Sitôt mis en pot de verre, le greuil est réfrigéré et prêt à partir chez les commerçants qui ont suivi la démarche, de petits commerçants principalement, des bouchers en particulier qui cherchent à diversifier leurs gammes de produit. Quelques supermarchés aussi, d’Oloron à Pau, Arudy ou Nay, et ça marche ! « Notre projet est tourné vers la restauration collective, scolaires, maisons de retraite, comités d’entreprise. » Une contractualisation pas facile à faire aboutir, tant il est difficile de faire reconnaître la valeur d’un produit. Mais les choses avancent, avec les comités d’entreprise par exemple, ou une société de restauration collective comme la chaîne compass group. Aurélie met au point des recettes à base de greuil. « Des samoussas et gnocchis aux épinards, un cheese cake au citron, bientôt des glaces au greuil. Le potentiel de création de plats est énorme, sans oublier aussi le petit-lait, une boisson oubliée. » Marie et Aurélie se veulent aussi les ambassadrices de ces nouveaux produits, et imaginent d’être présentes sur les fêtes locales, les carnavals, les marchés de producteurs dès qu’ils pourront reprendre normalement. « L’exemple du Brocciu corse, devenu emblématique, montre bien ce que l’on peut construire autour de notre grulh », confie Marie, avant de mettre au frais le précieux fromage. Alors, à quand une démarche collective pour faire reconnaître ce fromage ?

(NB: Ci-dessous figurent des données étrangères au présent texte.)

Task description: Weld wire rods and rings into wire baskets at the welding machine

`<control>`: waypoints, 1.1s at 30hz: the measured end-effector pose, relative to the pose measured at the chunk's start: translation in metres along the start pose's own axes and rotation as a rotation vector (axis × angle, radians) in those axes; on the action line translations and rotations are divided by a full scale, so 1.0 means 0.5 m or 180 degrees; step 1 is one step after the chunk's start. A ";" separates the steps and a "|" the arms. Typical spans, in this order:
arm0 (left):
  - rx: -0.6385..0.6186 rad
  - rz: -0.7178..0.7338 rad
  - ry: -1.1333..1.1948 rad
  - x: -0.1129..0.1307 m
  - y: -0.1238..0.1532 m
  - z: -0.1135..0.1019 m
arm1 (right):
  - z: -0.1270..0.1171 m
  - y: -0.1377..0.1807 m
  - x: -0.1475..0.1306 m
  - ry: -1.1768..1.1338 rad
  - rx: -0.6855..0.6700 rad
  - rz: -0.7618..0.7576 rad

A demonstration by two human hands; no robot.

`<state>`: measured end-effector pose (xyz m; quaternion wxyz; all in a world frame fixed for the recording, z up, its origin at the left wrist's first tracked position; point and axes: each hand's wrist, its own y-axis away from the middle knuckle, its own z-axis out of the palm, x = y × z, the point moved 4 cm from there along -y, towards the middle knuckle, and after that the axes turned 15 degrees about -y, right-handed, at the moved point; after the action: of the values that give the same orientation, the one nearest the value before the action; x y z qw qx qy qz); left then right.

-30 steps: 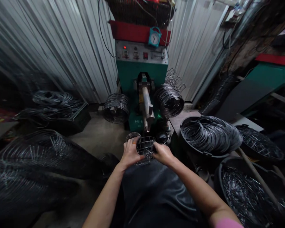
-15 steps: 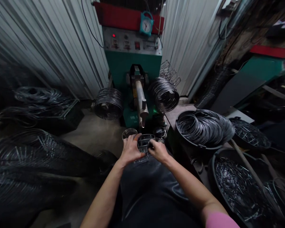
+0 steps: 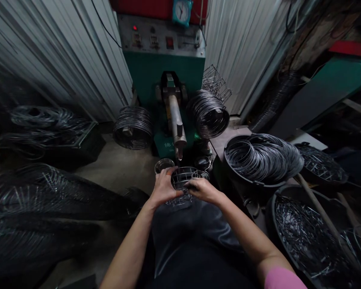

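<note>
A small round wire basket point(image 3: 183, 181) rests on my lap, just below the tip of the green machine's metal arm point(image 3: 175, 127). My left hand point(image 3: 163, 187) grips the basket's left side with fingers curled over the rim. My right hand point(image 3: 203, 189) holds its right side, fingers closed on the wires. A dark apron point(image 3: 195, 241) covers my knees under the basket.
A green welding machine point(image 3: 162, 76) with a red top and a clock stands ahead against corrugated walls. Wire ring bundles point(image 3: 209, 114) hang beside it. Black tubs of wire rings point(image 3: 258, 158) and short wire pieces point(image 3: 307, 237) sit right. Stacked wire frames point(image 3: 42, 188) lie left.
The view has tipped downward and drifted slightly. Both hands stay on the basket, turning it a little under the machine's tip.
</note>
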<state>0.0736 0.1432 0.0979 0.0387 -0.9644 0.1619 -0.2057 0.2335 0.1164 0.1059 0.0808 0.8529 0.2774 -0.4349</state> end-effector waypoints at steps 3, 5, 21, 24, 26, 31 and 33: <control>-0.0006 -0.0013 0.0029 -0.004 -0.003 -0.001 | 0.005 -0.007 0.004 -0.0006 0.0033 -0.0085; 0.0010 -0.0003 0.0048 -0.008 -0.005 -0.001 | 0.006 -0.011 0.004 0.0021 0.0035 -0.0149; 0.0244 0.0154 0.0378 -0.047 -0.060 -0.003 | -0.015 -0.067 0.001 0.0329 0.0025 -0.0351; 0.0208 0.0010 0.0359 -0.050 -0.080 -0.010 | -0.027 -0.088 0.004 0.0425 0.0051 -0.0302; 0.0170 -0.0082 0.0357 -0.052 -0.091 -0.014 | -0.034 -0.099 0.005 0.0444 0.0086 -0.0269; 0.0219 -0.0086 0.0415 -0.048 -0.098 -0.014 | -0.035 -0.101 0.008 0.0444 0.0242 -0.0244; 0.0266 -0.0165 0.0306 -0.047 -0.097 -0.012 | -0.034 -0.098 0.013 0.0485 0.0306 -0.0208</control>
<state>0.0650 0.1967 0.1013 0.0658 -0.9548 0.1297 -0.2593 0.2216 0.1665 0.1160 0.0042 0.8769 0.2892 -0.3840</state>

Les bienfaits du petit-lait
Les producteurs de produits laitiers fermiers sont de plus en plus souvent interrogés sur les qualités nutritionnelles des produits et la valeur santé de ces derniers. Longtemps considéré comme un résidu polluant ou un sous-produit, le petit-lait est aujourd’hui réhabilité, dans des produits locaux comme le greuil (ou breuil), mais surtout pour ses « whey », protéines solubles déshydratées vendues à prix d’or pour les sportifs, les seniors ou incorporées dans les laits infantiles. Au-delà de ses aptitudes à renforcer les défenses immunitaires, il permettrait de lutter contre les maladies cardiovasculaires, d’atténuer l’hypertension artérielle, de diminuer la fonte musculaire chez les personnes âgées et participerait à augmenter les performances physiques. Il est aussi considéré comme un probiotique naturel, favorisant la reconstitution de la flore intestinale. Le lactosérum est composé à 93,6 % d’eau et contient du lactose, des protéines solubles, des minéraux et vitamines. Sa teneur en matières grasses est faible, à hauteur de 1 %. Le lactosérum de brebis, à l’instar du lait de brebis, est le plus riche en protéines solubles.